**EXERCISE DESCRIPTION**
Return the records from the first line through the line containing "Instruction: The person", and leave out the pictures.

(Stored items)
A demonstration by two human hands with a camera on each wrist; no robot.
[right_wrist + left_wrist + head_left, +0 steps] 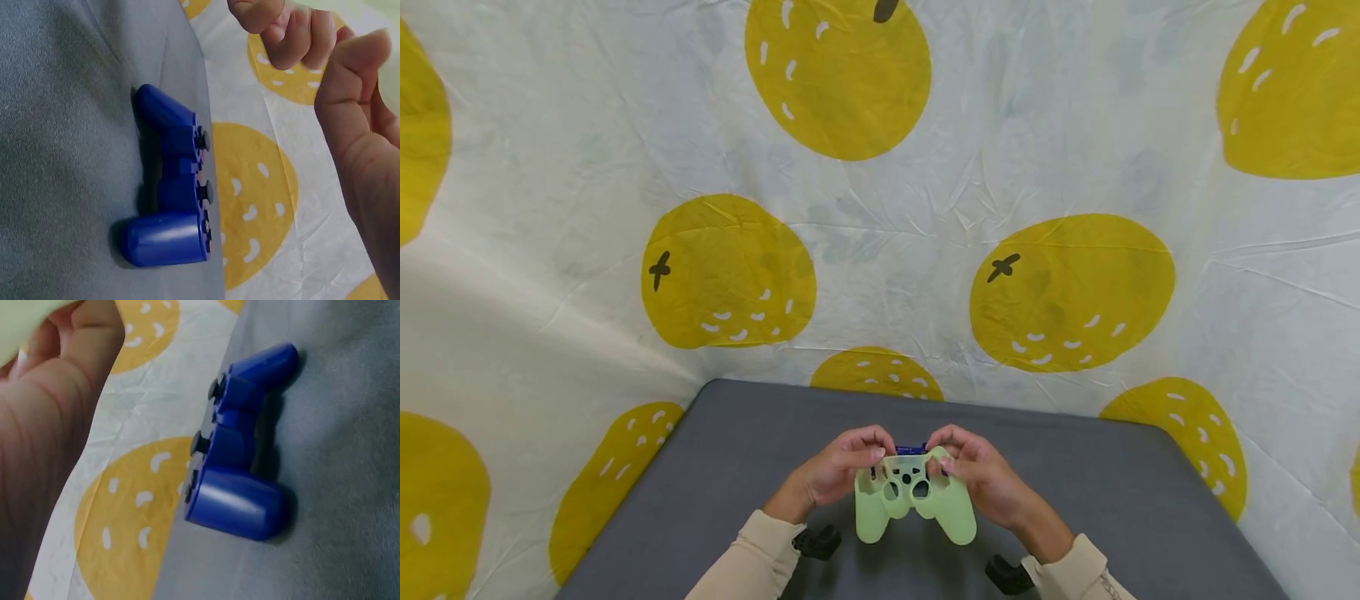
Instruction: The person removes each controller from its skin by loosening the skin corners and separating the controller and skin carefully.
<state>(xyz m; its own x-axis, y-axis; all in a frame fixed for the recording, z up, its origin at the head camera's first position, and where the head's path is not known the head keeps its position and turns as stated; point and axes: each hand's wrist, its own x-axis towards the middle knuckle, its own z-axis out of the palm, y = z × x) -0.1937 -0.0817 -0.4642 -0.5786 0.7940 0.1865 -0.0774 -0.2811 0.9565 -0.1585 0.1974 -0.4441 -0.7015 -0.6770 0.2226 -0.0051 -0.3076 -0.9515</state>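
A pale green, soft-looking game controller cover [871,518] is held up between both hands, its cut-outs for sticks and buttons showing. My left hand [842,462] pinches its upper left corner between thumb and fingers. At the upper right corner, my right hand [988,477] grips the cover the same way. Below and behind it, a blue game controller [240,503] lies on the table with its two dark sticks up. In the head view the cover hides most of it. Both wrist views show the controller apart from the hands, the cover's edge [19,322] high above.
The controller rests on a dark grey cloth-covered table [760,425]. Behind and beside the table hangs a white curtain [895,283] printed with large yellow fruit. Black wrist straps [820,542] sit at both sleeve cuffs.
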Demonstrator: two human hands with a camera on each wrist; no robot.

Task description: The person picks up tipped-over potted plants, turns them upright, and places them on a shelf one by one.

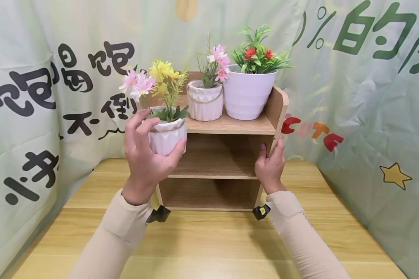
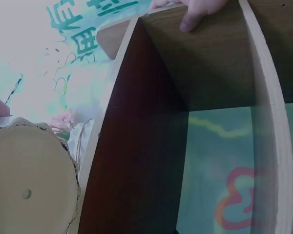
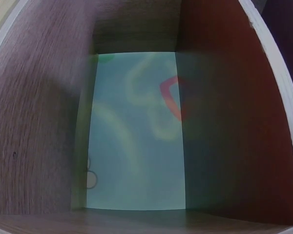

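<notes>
My left hand point(image 1: 144, 155) holds a small white ribbed flower pot point(image 1: 167, 136) with pink and yellow artificial flowers, thumb on one side and fingers on the other. The pot is in front of the left end of the top board of a wooden shelf point(image 1: 216, 172). In the left wrist view the round underside of this flower pot point(image 2: 29, 180) shows, apart from the board. My right hand point(image 1: 270, 164) grips the shelf's right side panel, its thumb on the inner face; this right hand point(image 2: 202, 7) also appears in the left wrist view.
On the top board stand a small white pot with pink flowers point(image 1: 206, 101) and a larger white pot with red flowers point(image 1: 249, 95). The shelf stands on a wooden table point(image 1: 209, 244). Printed curtains point(image 1: 366, 112) hang behind. Inside the shelf, a lower compartment's side wall point(image 3: 239, 122) shows.
</notes>
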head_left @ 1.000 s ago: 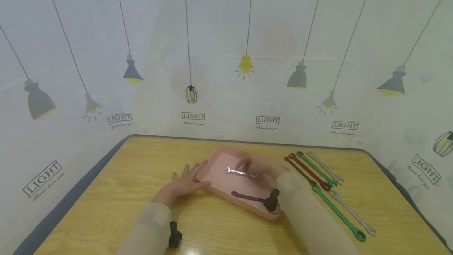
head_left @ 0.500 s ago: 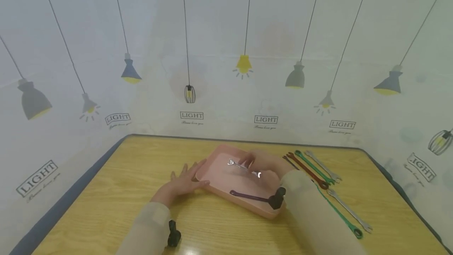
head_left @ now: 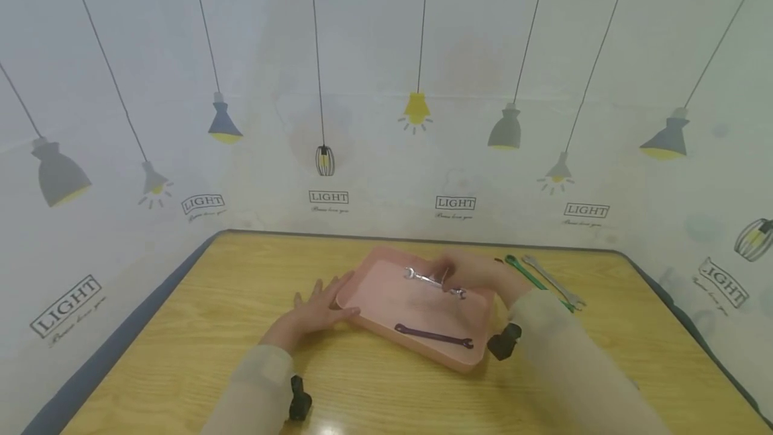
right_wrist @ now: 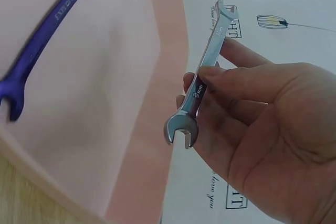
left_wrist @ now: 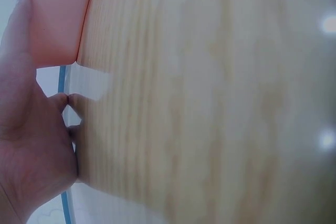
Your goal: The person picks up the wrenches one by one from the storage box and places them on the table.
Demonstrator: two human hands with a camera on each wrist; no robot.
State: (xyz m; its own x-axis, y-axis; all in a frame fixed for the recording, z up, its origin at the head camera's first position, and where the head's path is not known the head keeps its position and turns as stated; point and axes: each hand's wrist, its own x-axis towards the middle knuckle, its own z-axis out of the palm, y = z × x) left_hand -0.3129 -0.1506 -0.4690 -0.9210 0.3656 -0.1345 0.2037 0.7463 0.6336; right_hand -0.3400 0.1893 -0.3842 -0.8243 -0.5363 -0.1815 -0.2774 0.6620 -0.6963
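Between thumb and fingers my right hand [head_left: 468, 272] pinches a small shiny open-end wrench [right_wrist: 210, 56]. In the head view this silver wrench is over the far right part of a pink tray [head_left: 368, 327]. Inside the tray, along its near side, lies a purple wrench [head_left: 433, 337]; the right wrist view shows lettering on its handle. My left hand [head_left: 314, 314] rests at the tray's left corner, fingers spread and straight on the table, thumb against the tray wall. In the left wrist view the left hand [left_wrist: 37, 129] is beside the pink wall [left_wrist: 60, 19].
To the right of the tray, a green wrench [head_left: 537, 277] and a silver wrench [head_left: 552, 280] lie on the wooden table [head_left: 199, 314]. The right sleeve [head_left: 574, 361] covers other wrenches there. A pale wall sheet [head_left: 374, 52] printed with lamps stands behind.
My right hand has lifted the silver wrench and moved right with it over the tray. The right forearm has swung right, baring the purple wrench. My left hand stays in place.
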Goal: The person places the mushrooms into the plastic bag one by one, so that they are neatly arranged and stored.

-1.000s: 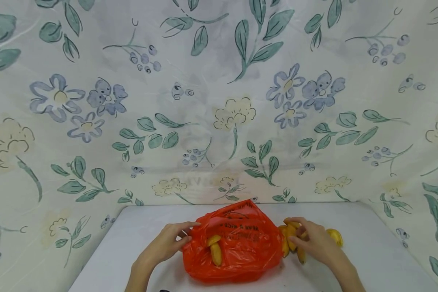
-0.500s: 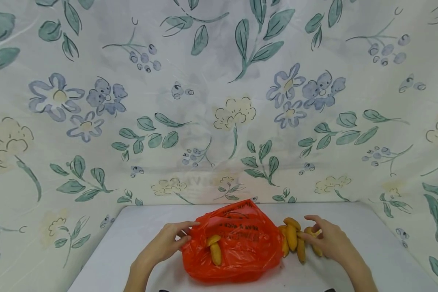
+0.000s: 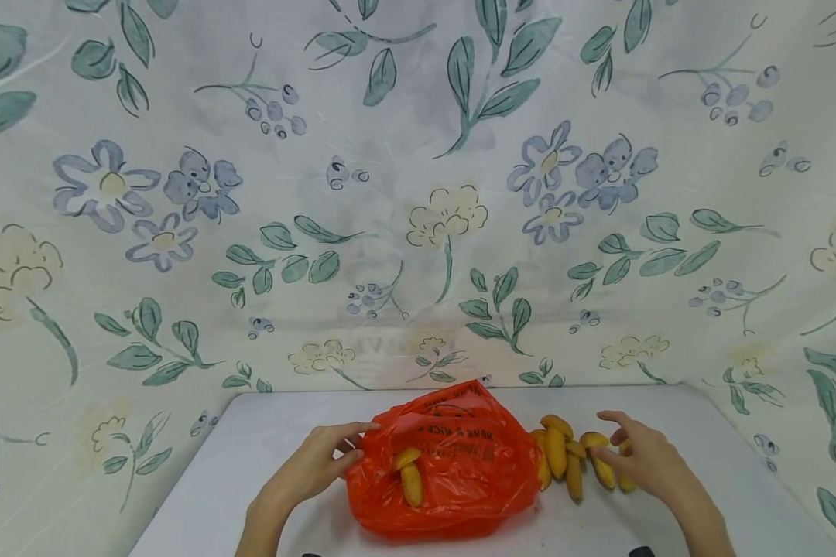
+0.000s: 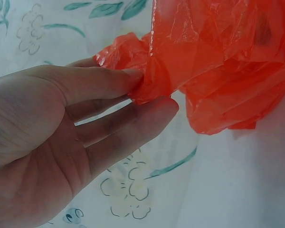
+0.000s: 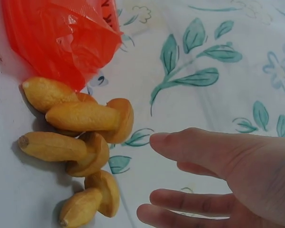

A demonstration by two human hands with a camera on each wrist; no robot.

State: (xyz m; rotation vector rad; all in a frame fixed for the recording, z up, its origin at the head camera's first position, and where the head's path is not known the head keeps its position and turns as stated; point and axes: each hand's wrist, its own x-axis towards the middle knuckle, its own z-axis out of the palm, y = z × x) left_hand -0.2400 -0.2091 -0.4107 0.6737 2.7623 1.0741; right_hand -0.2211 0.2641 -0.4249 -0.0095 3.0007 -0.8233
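Note:
A crumpled red plastic bag [image 3: 460,472] with dark print lies on the white table. My left hand [image 3: 313,466] pinches its left edge between thumb and fingers, as the left wrist view shows at the bag's gathered film [image 4: 156,76]. One yellow mushroom [image 3: 411,483] lies at the bag's left part; I cannot tell whether it is in or on the bag. Several more yellow mushrooms [image 3: 556,452] lie in a row right of the bag. My right hand [image 3: 644,456], fingers spread and holding nothing, hovers beside the rightmost mushroom [image 3: 625,481], partly covering it.
The white table [image 3: 251,433] ends at a wall of flower-printed cloth [image 3: 446,309] behind and at both sides. Small dark objects [image 3: 641,551] show at the front edge of the head view.
My right hand has moved rightward, away from the mushrooms beside the bag, uncovering more of them and leaving a mushroom farther right along the row. The left hand and bag stay put.

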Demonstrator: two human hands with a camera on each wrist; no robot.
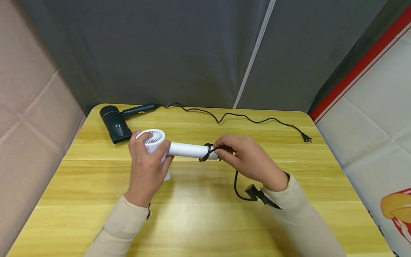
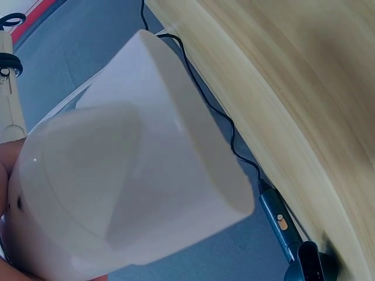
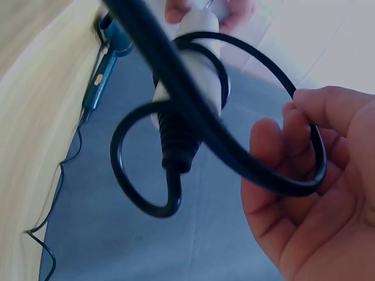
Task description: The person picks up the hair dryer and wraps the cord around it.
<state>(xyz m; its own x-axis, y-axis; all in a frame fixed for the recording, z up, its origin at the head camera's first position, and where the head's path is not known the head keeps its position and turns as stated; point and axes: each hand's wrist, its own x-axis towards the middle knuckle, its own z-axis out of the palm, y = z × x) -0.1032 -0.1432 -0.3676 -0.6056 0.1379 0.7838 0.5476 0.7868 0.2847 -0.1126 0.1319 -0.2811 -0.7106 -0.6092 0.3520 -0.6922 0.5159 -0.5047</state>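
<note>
My left hand [image 1: 145, 166] grips the head of a white hair dryer [image 1: 187, 150], its fingers spread around the round vented end. The dryer's handle points right, and its wide nozzle [image 2: 193, 152] fills much of the left wrist view. A black power cord [image 1: 207, 153] loops around the handle near its end. My right hand [image 1: 253, 160] pinches this cord just beside the handle's end. In the right wrist view a wide cord loop runs through the curled fingers [image 3: 266, 137], and a ribbed sleeve [image 3: 177, 140] joins the cord to the handle. More cord hangs below the right hand.
A dark green hair dryer [image 1: 116, 125] lies at the back left of the wooden table [image 1: 199, 221]. Its thin cord [image 1: 224, 115] snakes along the back edge to a two-pin plug [image 1: 306, 137] at the right. Grey cloth [image 1: 160, 53] hangs behind the table.
</note>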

**ANSWER AREA**
A demonstration by two human hands with a camera on each wrist; no robot.
[right_wrist + left_wrist + head_left, +0 steps] 
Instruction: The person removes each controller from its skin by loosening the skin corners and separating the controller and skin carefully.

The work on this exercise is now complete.